“The mutual learning approach is a set of values and assumptions that guide how we act and leads to improved team performance, better working relationships, and more positive individual well-being.”
Roger Schwarz
I host a weekly radio show on SiriusXM 111, Business Radio Powered by Wharton, called Work and Life. We publish edited versions of my conversations as free podcasts. I invite you to listen to the episode (embedded below) that is my conversation with Roger Schwarz is an organizational psychologist, speaker, leadership team consultant, and CEO of Roger Schwarz & Associates. His clients include technology, manufacturing, and medical organizations as well as federal government agencies. Underlying Roger’s work is the premise that to create fundamental and sustainable change, people need to change not only their behavior, but their mindset. Roger is the author of Smart Leaders, Smarter Teams: How You and Your Team Get Unstuck to Get Results and The Skilled Facilitator: A Comprehensive Resource for Consultants, Facilitators, Coaches and Trainers. He writes also appears for Harvard Business Review. A former tenured professor at the University of North Carolina at Chapel Hill, Roger holds a Ph.D. in Organizational Psychology from the University of Michigan and a Master of Education degree from Harvard University.

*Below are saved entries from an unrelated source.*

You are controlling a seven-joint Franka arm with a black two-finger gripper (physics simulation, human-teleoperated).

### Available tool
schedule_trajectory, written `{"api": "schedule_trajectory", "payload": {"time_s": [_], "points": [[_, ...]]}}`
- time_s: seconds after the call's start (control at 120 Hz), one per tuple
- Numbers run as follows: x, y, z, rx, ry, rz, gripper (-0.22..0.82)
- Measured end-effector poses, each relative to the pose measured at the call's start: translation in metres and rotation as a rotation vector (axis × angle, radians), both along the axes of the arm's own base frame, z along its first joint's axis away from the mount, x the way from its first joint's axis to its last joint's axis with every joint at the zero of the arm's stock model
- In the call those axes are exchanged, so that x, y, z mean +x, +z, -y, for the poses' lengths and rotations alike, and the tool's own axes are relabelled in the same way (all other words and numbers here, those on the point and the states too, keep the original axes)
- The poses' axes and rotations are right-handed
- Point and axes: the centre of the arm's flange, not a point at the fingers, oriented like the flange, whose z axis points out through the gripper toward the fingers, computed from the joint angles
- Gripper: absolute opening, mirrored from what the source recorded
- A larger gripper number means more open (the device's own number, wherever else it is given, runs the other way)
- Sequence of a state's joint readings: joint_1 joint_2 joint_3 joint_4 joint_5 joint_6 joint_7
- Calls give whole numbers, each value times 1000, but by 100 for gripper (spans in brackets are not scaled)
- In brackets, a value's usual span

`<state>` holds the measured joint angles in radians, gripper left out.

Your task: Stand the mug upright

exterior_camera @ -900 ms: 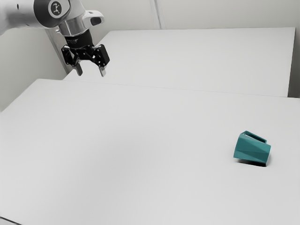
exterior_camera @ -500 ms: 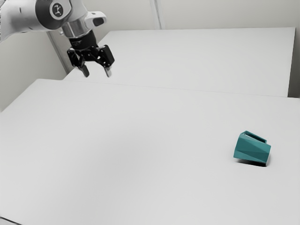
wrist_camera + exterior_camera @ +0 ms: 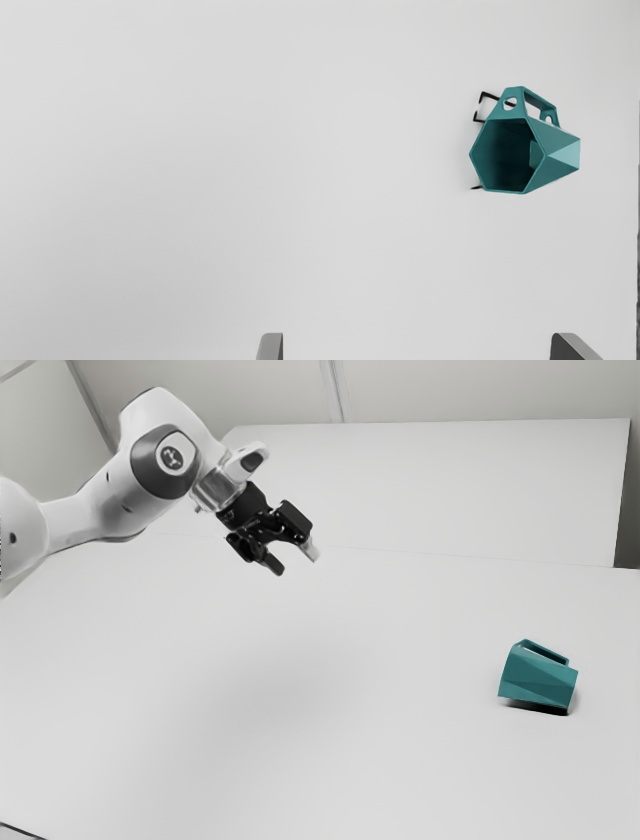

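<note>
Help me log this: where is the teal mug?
The mug lies on its side on the table, toward the exterior view's right, well away from the open gripper.

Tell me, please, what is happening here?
A robot arm holds its open, empty gripper above the table, apart from the teal mug. Nothing is being handled at this moment. The mug lies on its side on the table, so the task of setting it upright is not yet done.
</note>
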<state>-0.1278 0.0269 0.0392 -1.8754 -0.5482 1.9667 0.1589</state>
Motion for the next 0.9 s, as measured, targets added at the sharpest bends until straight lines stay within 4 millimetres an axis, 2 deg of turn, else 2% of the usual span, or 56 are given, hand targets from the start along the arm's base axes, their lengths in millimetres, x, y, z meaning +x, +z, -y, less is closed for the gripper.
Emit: {"api": "schedule_trajectory", "payload": {"time_s": [0.4,0.517,0.9], "points": [[-9,-83,29,-314,-38,115,58],[-7,-108,46,-378,-66,146,58],[-13,-158,101,-443,-194,217,58]]}}
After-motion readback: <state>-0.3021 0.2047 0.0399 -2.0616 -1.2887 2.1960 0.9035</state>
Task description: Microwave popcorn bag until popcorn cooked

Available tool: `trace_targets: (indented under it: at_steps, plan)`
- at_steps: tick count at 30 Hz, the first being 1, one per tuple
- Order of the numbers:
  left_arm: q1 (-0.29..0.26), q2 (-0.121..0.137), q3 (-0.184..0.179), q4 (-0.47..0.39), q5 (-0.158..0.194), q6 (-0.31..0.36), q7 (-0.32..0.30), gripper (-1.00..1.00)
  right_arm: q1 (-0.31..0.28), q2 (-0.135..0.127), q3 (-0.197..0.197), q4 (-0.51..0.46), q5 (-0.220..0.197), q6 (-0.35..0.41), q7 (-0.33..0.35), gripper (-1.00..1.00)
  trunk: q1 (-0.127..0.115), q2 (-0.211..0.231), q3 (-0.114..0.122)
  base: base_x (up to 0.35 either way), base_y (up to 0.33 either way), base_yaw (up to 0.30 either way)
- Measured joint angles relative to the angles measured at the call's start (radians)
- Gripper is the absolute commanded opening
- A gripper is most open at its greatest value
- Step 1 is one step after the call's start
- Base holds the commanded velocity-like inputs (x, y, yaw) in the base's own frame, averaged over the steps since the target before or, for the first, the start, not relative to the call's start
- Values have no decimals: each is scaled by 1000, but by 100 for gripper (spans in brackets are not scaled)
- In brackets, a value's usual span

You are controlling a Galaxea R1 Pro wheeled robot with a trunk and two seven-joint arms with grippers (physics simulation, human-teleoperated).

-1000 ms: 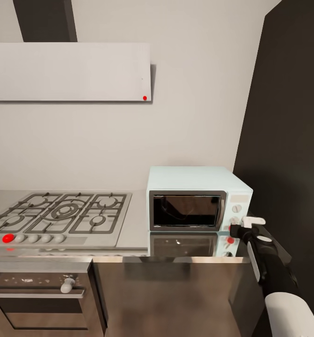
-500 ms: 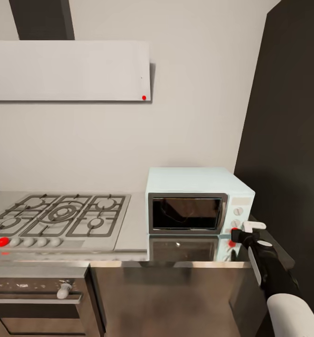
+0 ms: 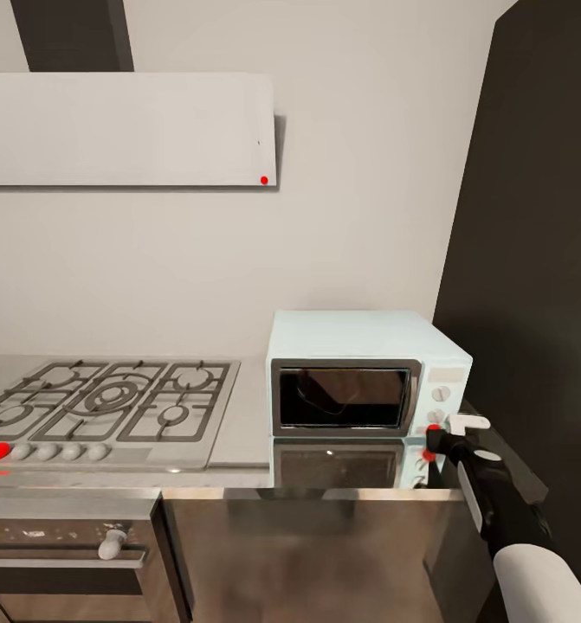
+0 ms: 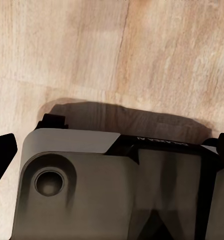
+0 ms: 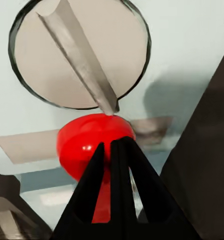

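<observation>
The countertop carried the gas hob and, at its right end against the dark cabinet, the microwave, pale mint, door closed over dark glass. The right gripper was at the panel's lower corner, by far the nearer arm. In the right wrist view its fingers were pressed together, holding nothing, tips on the red button directly ahead, just below the knob. The left jaws' state could not be told.

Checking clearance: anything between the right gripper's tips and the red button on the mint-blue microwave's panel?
Nothing. In the right wrist view the right gripper's closed black tips sit right at the red button below the round knob of the pale mint-blue microwave.
</observation>
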Motion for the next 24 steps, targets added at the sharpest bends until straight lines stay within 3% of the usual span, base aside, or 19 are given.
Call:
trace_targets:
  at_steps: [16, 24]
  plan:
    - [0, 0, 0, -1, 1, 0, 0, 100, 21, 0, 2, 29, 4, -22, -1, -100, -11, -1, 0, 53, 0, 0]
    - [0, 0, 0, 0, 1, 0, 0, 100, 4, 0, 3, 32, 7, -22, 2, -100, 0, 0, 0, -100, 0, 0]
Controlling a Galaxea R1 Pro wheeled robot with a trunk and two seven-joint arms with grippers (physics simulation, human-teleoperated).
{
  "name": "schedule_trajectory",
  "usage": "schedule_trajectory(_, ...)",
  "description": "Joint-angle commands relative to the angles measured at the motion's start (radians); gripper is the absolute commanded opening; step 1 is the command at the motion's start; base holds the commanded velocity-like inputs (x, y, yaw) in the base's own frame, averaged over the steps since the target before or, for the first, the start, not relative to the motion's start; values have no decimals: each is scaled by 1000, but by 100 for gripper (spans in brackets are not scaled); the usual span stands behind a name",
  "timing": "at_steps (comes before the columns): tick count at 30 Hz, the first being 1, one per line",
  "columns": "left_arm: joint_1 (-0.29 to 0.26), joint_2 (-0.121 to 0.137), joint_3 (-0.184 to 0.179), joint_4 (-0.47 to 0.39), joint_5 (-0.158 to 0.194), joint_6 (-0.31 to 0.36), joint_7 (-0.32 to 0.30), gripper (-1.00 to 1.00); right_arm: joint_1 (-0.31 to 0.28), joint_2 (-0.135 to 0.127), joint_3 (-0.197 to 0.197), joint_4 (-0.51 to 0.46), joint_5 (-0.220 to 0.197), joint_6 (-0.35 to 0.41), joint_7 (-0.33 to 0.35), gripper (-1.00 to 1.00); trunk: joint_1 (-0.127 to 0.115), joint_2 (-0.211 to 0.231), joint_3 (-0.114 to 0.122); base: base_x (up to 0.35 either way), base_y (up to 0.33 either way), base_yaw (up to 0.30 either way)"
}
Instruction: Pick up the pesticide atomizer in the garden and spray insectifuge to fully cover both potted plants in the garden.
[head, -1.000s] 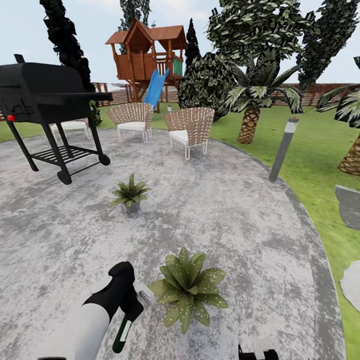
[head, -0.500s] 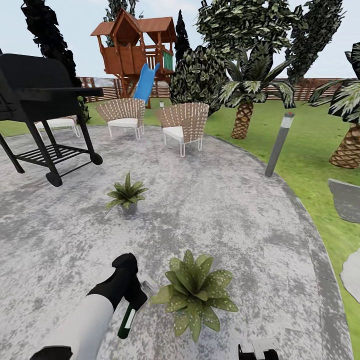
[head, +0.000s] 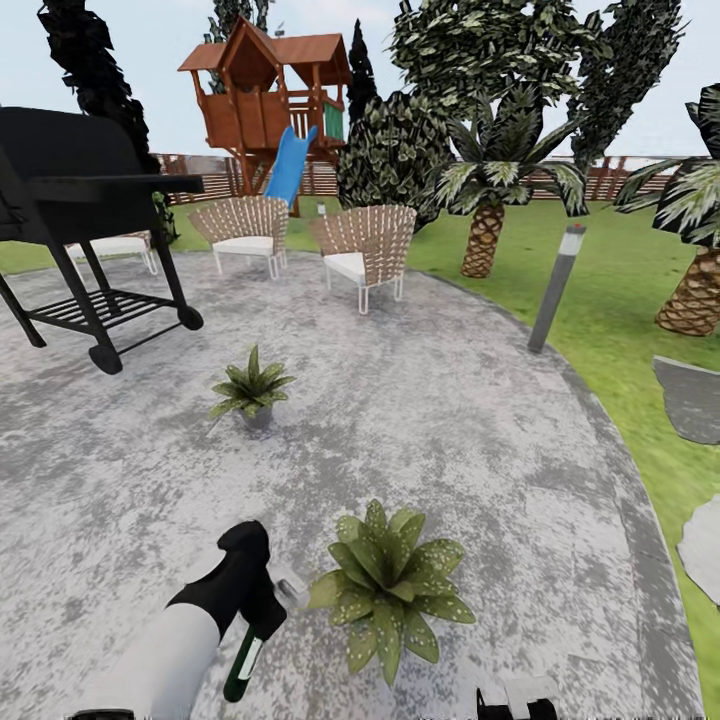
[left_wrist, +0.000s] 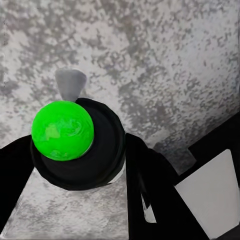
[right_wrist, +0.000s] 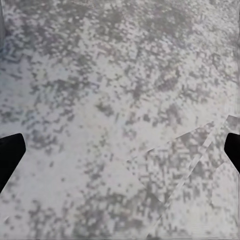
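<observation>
Head view: left claw (head: 262, 600), black, closed on the atomizer (head: 243, 665), whose dark-green body with white label hangs below the claw and whose whitish trigger head (head: 290, 590) points toward the near plant (head: 385, 590). That plant sits on the grey paving (head: 480, 440), just beside the claw, its leaves flecked with white specks. Far plant (head: 252, 390) stands well apart, further out on the paving, in a grey pot. Black grill (head: 80, 200) to the left; two wicker chairs (head: 365, 250) beyond; playhouse (head: 270, 100) with blue slide behind them. Lamp post (head: 555, 290) at the lawn's edge.

Left wrist view: atomizer's green base (left_wrist: 62, 130) in a black ring, held between dark fingers (left_wrist: 150, 195), paving beyond.

Right wrist view: two dark fingertips (right_wrist: 10, 155) set wide apart, claw open over paving.
</observation>
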Motion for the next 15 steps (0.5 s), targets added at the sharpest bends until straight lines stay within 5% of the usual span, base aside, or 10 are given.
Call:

We discuss how our assumptions and values often go unexamined and we explore how this can negatively affect team performance, working relationships and personal well-being. Roger describes the mutual learning approach — a way to think about how we communicate driven by the values of transparency, curiosity, informed choice, accountability and compassion — and its power to affect real change in the here and now. Then he demonstrates the method with a listener who called the radio show asking for help on a very common problem with her boss and her team.